E ancora quella di Sarajevo (non avvenuta in uno stadio) del 1993, tragedia puramente legata a fatti geopolitici, dove il calcio è stato il mezzo per colpire più persone raccolte in un luogo.

Cosa dovrebbe fare secondo te la società affinché non si ripetano più simili episodi?

Rispondo con un pensiero fin troppo scontato: l’educazione allo sport (così come a tante altre cose) va inculcata fin dalla giovane età.

I piccoli tifosi di oggi saranno quelli che frequenteranno lo stadio tra qualche anno ed è quindi fondamentale iniziare proprio da loro.

Simonpietro giudice morti di tifo

Il mondo del calcio invece quale messaggio dovrebbe veicolare secondo te affinché il pallone venga visto esclusivamente come un gioco?

Bisognerebbe ricordarsi che il calcio è un gioco sportivo che appassiona e fa innamorare, e non dovrebbe degenerare in un amore tossico per cui si sacrificherebbe tutto pur di ottenere una vittoria.

Il calcio è passione, è condivisione, e dovrebbe rimanere tale.

Cosa pensi del calcio di oggi?

Per rispondere a questa domanda utilizzo le parole di mister Zdenek Zeman, che condivido in pieno: «Il calcio, oggi, è sempre più un’industria e sempre meno un gioco».

Credi che a volte anche gli atteggiamenti dei calciatori o alcune dinamiche interne alla società portino il tifoso ad assumere un comportamento violento?
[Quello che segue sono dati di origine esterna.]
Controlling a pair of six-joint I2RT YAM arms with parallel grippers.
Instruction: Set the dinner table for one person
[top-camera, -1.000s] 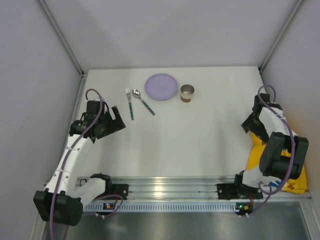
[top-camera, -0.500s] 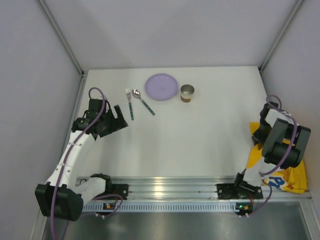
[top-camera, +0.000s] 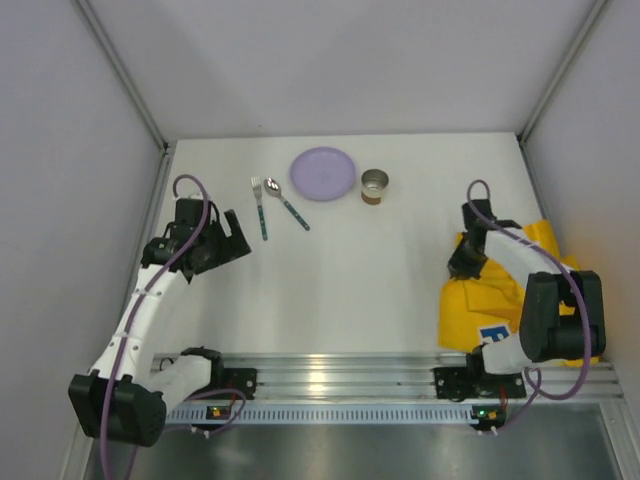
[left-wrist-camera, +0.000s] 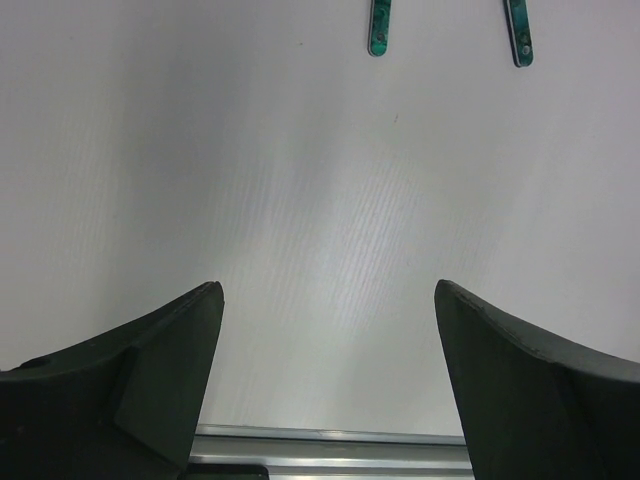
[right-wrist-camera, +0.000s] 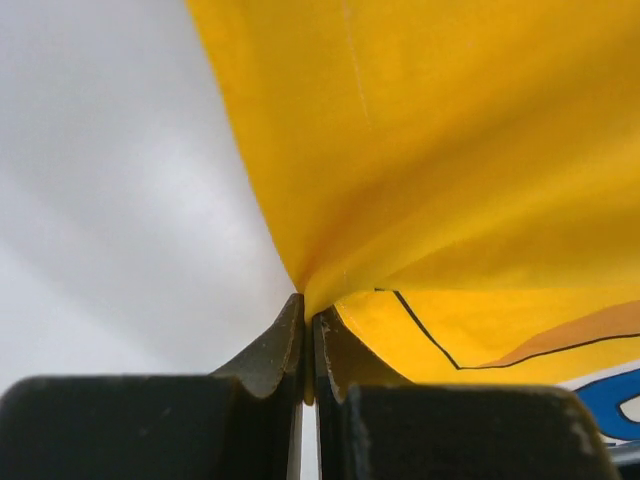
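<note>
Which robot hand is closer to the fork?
Left. The left gripper, open, is just near-left of the fork, by its handle. The right gripper is far across the table to the right, pinching the yellow cloth.

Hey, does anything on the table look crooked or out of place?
The yellow cloth lies rumpled near the right edge of the table, one fold pinched in the right tool. The spoon lies slanted beside the straighter fork.

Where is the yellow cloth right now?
In the top view, the yellow cloth lies on the right side of the dinner table, near the front edge, with its edge pinched in the right hand.
</note>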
Non si può pretendere che il calcio sia migliore delle persone che lo giocano, lo governano e lo amministrano. Che siano loro a dare il buon esempio.

Qual è il messaggio che vorresti il lettore trattenesse con sé alla fine della lettura del libro?

Il libro non è una critica al tifo, ma solo una finestra aperta sull’argomento. Considerando che la violenza è presente nelle società in generale, come ci si può aspettare che lo sport riesca a fare ciò che non si osa attuare nella società?

Il tuo prossimo lavoro?

Sto raccogliendo materiale su un argomento per me molto interessante: il calcio e le donne, la storia e l’evoluzione del rapporto tra queste due sfere.